In an extensive examination of the Kairos Palestine document and prefatory statement, Malcolm Lowe rejected the claim that the document is the work of “Palestinian Christian leaders” and that it enjoys the “endorsement” of the Heads of Churches in Jerusalem. He noted that the only “Head of Church” involved in drafting the document was “Arab Lutheran Bishop Munib Younan.” Lowe also claimed that some of the Heads of Churches were actually “taken by surprise” when the document was issued, but that they were “put under political pressure to toe the line propounded by the document” and thus “issued a brief statement of their own” four days later.

Lowe argued that this text, which is now generally treated as an official prefatory statement to the document, does not in fact constitute “an endorsement of worldwide campaigns against the State of Israel” and “contains nothing that would offend people of goodwill anywhere.” Lowe suggested that the statement can even “be read as a mild rebuke to the authors of the document: Palestinian Christians should put their main effort into strengthening their own community rather than engaging in worldwide political agitation.” Lowe thus accused Kairos Palestine of deliberately misleading the public about the clerics’ involvement, combining the document and the Heads of Churches' statement into a single PDF file on the website. “The unwary reader,” complained Lowe, “does not realize that the statement is no endorsement, but rather a wary reaction that seeks to divert the energies of the faithful into constructive activity within the community rather than wasting them on vain political posturing.”

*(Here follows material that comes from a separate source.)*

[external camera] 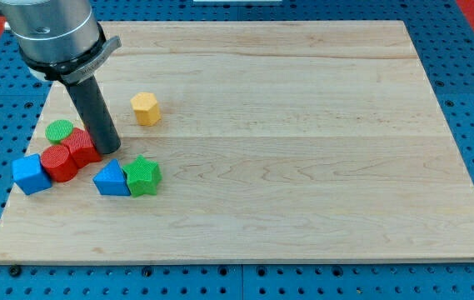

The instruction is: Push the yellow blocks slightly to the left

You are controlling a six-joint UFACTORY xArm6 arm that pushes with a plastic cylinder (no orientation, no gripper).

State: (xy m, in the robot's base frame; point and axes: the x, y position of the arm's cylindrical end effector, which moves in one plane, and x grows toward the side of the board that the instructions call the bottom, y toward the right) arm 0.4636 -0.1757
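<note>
Board [303, 125] is pale wood planks, visible grain, matte, sitting on a blue perforated base [470, 67]. A red patch shows at the view's top corners.

No jaws on this rig, just a plain dark cylindrical rod under a grey metal housing; it holds nothing. My tip [110, 150] sits on the board at the view's left, just beside the red hexagonal block [82, 147], apparently touching its right edge.

Only one yellow block in view: a yellow hexagonal block [145, 108], ridged printed-looking sides, standing alone above and to the right of the tip, clear gap between them.

Cluster at lower left, all with the same ribbed plastic look:
- green cylinder [59, 131], partly behind the red pieces
- red cylinder [58, 163], touching the red hexagonal block
- blue cube [31, 173], against the red cylinder's left side
- blue triangular block [111, 179], below the tip
- green star block [142, 175], touching the blue triangular block's right side

The rod itself stands to the left of the yellow block, slightly lower in the view.
</note>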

Lowe also noted that the name of Bishop Younan, the only recognized church leader on the document drafting team, was silently removed from the list of authors on the kairospalestine website. According to Lowe, Younan “asked to have it removed, so as not to be compromised by it.” Younan did not want to endanger his relationships “with Jewish religious figures and Israeli officials,” according to Lowe. “Reportedly,” Lowe added, “he now assures anyone who asks that he does not agree with everything in the document and that he is committed only to the statement of the Heads of Churches, where his name occurs near the bottom of the list.” Lowe additionally observed that Michel Sabbah, another signatory, had “retired as Latin Patriarch early in 2008, so he spoke only for himself and not for the Latin Patriarchate.”

Lowe further pointed out that in 2007 Greek Orthodox Archbishop Atallah Hanna had been suspended after publicly calling "for withdrawal of the official recognition of Greek Patriarch Theophilos III", making him not a church leader but “an opponent of the Christian leadership.” As for the other signatories of the document, Lowe argued that they were "parish priests, low level officials and laypeople", some of whom were "fairly well known as long-term agitators on behalf of Palestinian political aims." In short, the document did "not have any bona fide Christian leader among its authors."

==Related groups==
Kairos Palestine is closely connected to the Palestinian Christian Initiative, with which it shares key members. This suggests that the two groups are intimately related, if not identical.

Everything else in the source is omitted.